For the data below, please report each line where the word "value" is found.
● ● ● ●
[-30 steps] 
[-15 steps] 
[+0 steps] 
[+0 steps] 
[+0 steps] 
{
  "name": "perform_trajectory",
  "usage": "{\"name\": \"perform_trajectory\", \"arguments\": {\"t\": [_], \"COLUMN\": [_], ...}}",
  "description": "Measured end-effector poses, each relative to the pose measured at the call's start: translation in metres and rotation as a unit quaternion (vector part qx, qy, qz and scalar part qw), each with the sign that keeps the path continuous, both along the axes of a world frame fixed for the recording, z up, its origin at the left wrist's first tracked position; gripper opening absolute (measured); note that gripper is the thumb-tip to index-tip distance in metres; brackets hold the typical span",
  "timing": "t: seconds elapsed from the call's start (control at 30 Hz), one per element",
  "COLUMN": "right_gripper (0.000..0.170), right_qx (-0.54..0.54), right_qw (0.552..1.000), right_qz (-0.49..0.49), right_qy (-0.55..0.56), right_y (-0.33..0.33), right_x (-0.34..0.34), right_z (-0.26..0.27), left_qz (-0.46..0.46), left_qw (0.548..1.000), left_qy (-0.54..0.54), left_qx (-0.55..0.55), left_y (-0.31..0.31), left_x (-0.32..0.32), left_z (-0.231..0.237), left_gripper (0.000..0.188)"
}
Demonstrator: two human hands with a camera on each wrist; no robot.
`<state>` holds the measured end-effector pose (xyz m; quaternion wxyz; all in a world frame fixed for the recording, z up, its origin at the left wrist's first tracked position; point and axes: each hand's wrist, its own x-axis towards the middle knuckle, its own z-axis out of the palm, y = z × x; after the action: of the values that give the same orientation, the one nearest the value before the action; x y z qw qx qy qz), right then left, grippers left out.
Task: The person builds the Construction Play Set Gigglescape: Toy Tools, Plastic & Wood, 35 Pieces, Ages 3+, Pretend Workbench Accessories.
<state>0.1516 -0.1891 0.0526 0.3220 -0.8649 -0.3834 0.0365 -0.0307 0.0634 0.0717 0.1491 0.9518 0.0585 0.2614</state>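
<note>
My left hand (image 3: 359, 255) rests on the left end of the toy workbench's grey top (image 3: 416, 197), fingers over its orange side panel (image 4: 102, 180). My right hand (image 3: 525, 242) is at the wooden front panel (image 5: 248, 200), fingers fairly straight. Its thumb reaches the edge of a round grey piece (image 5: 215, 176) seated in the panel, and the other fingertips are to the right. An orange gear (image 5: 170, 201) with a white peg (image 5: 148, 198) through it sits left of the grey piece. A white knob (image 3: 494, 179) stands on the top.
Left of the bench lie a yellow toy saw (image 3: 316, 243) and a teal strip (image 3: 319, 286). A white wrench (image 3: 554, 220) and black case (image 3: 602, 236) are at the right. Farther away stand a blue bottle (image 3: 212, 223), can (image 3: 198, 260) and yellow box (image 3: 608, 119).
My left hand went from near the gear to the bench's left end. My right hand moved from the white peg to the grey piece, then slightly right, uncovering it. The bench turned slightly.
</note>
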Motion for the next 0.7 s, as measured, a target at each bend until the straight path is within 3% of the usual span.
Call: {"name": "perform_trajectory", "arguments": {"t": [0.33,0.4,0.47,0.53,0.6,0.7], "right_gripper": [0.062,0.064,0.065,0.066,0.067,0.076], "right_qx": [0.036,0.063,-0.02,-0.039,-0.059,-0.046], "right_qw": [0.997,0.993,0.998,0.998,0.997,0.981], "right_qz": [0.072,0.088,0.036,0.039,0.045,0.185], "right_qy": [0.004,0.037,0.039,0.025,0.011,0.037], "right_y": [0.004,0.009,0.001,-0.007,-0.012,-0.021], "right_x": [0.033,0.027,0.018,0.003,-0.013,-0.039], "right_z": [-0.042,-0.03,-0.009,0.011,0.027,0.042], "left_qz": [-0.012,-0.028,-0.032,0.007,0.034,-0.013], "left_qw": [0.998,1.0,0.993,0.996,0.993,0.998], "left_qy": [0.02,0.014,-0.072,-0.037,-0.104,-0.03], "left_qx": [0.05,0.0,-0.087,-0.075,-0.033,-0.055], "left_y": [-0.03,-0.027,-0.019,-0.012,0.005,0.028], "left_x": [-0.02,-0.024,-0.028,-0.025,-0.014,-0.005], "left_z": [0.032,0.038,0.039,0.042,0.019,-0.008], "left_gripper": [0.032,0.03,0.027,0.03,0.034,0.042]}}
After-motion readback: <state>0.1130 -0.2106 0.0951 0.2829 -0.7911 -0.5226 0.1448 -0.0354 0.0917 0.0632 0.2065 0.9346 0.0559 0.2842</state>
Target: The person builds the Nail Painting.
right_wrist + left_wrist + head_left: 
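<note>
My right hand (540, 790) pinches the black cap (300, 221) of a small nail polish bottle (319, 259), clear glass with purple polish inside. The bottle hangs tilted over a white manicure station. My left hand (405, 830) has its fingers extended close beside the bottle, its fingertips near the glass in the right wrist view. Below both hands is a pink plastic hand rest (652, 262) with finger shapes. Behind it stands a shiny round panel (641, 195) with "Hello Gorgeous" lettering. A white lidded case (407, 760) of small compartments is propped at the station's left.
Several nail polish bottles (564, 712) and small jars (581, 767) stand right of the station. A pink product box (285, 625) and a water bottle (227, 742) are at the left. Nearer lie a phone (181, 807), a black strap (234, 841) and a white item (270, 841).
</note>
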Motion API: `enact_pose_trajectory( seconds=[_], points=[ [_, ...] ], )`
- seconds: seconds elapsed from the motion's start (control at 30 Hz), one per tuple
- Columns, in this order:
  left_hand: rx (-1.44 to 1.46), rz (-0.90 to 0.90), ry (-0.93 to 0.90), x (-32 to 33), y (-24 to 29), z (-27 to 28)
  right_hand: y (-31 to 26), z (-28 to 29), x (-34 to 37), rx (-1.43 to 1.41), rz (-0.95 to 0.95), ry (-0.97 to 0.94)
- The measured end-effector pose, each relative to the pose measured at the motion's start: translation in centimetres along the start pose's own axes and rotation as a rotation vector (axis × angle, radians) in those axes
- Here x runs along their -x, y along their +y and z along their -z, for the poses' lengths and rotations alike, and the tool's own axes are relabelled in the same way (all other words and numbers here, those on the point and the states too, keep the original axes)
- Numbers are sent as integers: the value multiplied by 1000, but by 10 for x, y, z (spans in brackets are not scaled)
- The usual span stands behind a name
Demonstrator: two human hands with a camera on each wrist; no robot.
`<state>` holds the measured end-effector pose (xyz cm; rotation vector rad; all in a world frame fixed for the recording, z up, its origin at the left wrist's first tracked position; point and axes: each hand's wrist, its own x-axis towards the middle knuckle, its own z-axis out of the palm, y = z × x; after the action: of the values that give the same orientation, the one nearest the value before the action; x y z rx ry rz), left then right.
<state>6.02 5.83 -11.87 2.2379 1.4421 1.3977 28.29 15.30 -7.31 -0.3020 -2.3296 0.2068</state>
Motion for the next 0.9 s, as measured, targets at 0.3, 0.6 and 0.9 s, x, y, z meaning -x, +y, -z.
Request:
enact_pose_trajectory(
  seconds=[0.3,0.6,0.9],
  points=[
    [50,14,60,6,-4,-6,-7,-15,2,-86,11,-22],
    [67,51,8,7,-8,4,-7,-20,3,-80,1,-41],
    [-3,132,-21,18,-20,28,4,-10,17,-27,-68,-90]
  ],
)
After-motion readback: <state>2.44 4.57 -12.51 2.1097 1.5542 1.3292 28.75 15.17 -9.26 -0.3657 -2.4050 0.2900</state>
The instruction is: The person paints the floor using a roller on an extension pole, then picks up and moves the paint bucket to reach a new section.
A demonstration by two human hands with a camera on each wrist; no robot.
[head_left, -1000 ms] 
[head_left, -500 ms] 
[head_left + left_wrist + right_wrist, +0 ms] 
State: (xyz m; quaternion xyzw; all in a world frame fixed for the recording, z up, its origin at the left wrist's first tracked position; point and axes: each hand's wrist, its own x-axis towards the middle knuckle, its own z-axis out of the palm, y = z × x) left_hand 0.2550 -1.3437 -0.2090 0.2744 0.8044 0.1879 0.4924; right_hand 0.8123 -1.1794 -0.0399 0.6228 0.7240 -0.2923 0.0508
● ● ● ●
FINISHED TASK:
`<state>` holds the measured end-effector pose (xyz m; quaternion wxyz; all in a world frame fixed for the recording, z up, its origin at the left wrist's first tracked position; point and axes: each hand's wrist, its own x-axis towards the middle knuckle, its own z-axis out of the palm, y = z × x; after the action: of the values that give the same orientation, the one nearest the value before the action; x y z qw qx qy qz), right then left, grippers left out.
- Numbers are sent as integers: the value multiplied by 1000, but by 10 for x, y, z (spans in brackets are not scaled)
`<state>` holds the measured end-effector pose (xyz cm; rotation vector rad; all in a world frame fixed for the recording, z up, its origin at the left wrist's first tracked position; point and axes: each hand's wrist, its own x-axis towards the middle knuckle, its own z-axis out of the palm, y = z × x; after the action: of the values that give the same orientation, the one nearest the value before the action; x y z rx ry rz), left then right.

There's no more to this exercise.